**Work instruction**. Please give back each line below unchanged; none of the pictures should appear.

**Source data**.
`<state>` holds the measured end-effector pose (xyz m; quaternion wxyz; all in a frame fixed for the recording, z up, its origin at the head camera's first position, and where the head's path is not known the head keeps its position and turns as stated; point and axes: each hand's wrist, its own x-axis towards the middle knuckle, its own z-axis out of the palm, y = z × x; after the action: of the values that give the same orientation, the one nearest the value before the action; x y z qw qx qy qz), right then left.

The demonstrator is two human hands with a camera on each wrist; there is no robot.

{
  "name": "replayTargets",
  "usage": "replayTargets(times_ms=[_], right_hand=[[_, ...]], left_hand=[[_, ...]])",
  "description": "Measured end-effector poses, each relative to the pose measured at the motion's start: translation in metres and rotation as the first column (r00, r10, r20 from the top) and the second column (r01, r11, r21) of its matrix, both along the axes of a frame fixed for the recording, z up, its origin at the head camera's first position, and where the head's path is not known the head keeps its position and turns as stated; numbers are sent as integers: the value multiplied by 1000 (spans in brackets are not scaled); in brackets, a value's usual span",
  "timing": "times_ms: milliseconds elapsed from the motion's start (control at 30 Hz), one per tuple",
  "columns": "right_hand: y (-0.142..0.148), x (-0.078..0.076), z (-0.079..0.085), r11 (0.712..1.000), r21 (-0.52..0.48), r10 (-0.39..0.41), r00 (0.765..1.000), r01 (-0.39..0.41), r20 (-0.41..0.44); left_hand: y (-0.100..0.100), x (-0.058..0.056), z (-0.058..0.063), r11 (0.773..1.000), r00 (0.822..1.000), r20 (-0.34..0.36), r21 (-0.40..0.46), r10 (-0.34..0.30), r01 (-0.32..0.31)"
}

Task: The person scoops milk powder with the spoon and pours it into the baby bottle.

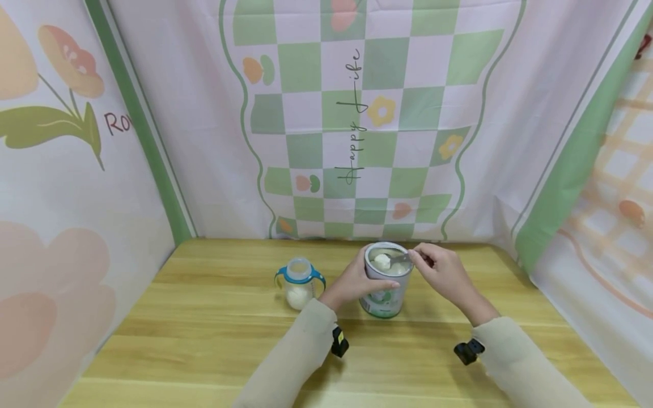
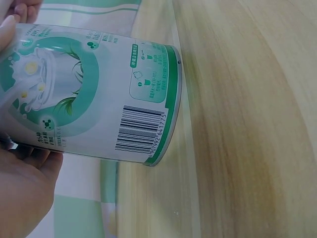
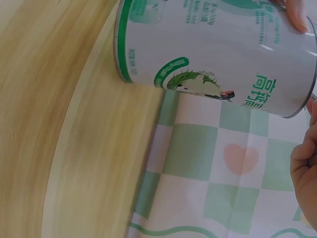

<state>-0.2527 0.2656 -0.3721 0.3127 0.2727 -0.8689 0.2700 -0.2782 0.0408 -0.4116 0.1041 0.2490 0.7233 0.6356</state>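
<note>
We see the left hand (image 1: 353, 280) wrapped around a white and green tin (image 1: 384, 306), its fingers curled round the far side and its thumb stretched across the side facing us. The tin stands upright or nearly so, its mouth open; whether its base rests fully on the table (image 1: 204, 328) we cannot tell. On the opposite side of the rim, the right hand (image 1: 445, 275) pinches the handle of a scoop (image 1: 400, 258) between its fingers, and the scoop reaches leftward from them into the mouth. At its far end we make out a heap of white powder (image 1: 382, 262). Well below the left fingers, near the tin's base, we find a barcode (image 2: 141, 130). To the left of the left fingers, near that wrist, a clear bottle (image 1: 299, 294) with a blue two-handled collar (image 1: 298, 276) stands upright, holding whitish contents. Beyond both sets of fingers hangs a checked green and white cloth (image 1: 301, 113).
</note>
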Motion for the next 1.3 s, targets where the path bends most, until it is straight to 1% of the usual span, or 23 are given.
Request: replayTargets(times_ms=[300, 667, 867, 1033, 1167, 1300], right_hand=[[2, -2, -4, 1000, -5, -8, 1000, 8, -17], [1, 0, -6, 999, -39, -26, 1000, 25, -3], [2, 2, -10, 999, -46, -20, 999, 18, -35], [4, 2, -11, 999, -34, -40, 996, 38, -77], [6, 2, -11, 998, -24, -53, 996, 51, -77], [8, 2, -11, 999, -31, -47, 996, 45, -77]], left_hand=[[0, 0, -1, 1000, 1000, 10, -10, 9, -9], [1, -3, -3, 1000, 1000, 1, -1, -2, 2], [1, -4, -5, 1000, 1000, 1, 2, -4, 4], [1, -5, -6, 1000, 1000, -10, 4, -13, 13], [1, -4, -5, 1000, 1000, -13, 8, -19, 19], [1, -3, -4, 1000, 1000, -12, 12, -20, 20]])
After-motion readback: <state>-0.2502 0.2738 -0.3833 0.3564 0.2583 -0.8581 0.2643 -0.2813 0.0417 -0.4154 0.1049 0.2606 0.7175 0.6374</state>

**Expected answer**.
`<state>` holds the measured end-effector pose (xyz m; quaternion wxyz; all in a frame fixed for the recording, z up, its origin at the head camera's first position, and where the head's path is not known the head keeps its position and turns as stated; point and axes: each hand's wrist, its own x-axis towards the middle knuckle, its own z-axis out of the palm, y = z × x; after the action: of the values that give the same orientation, the one nearest the value before the action; x y z qw qx qy qz), right then left.

The demonstrator is two human hands with a camera on each wrist; there is no robot.

{
  "name": "replayTargets",
  "usage": "replayTargets(times_ms=[_], right_hand=[[_, ...]], left_hand=[[_, ...]])",
  "description": "Measured end-effector poses, each relative to the pose measured at the motion's start: translation in metres and rotation as the first column (r00, r10, r20 from the top) and the second column (r01, r11, r21) of its matrix, both along the axes of a frame fixed for the recording, z up, its origin at the head camera's first position, and where the head's path is not known the head keeps its position and turns as stated; numbers are sent as integers: the value multiplied by 1000 (spans in brackets are not scaled); in brackets, a value's usual span",
  "timing": "times_ms: milliseconds elapsed from the motion's start (control at 30 Hz), one per tuple",
  "columns": "right_hand: y (-0.142..0.148), x (-0.078..0.076), z (-0.079..0.085), r11 (0.712..1.000), r21 (-0.52..0.48), r10 (-0.39..0.41), r00 (0.765..1.000), r01 (-0.39..0.41), r20 (-0.41..0.44); left_hand: y (-0.100..0.100), x (-0.058..0.056), z (-0.058..0.063), r11 (0.773..1.000), r00 (0.822..1.000), r20 (-0.34..0.36), r21 (-0.40..0.46), r10 (-0.34..0.30), r01 (-0.32..0.31)"
}

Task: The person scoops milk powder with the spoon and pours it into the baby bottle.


<state>-0.2527 0.2656 -0.3721 0.3127 0.2727 -0.8689 0.2700 -0.2782 0.0408 -0.4116 0.1041 0.2490 0.7233 0.6356</state>
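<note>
We see the left hand (image 1: 353, 280) wrapped around a white and green tin (image 1: 384, 306), its fingers curled round the far side and its thumb stretched across the side facing us. The tin stands upright or nearly so, its mouth open; whether its base rests fully on the table (image 1: 204, 328) we cannot tell. On the opposite side of the rim, the right hand (image 1: 445, 275) pinches the handle of a scoop (image 1: 400, 258) between its fingers, and the scoop reaches leftward from them into the mouth. At its far end we make out a heap of white powder (image 1: 382, 262). Well below the left fingers, near the tin's base, we find a barcode (image 2: 141, 130). To the left of the left fingers, near that wrist, a clear bottle (image 1: 299, 294) with a blue two-handled collar (image 1: 298, 276) stands upright, holding whitish contents. Beyond both sets of fingers hangs a checked green and white cloth (image 1: 301, 113).
</note>
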Motion for the next 1.3 s, targets where the path bends most, until it is straight to 1% of the usual span, or 23 are given.
Request: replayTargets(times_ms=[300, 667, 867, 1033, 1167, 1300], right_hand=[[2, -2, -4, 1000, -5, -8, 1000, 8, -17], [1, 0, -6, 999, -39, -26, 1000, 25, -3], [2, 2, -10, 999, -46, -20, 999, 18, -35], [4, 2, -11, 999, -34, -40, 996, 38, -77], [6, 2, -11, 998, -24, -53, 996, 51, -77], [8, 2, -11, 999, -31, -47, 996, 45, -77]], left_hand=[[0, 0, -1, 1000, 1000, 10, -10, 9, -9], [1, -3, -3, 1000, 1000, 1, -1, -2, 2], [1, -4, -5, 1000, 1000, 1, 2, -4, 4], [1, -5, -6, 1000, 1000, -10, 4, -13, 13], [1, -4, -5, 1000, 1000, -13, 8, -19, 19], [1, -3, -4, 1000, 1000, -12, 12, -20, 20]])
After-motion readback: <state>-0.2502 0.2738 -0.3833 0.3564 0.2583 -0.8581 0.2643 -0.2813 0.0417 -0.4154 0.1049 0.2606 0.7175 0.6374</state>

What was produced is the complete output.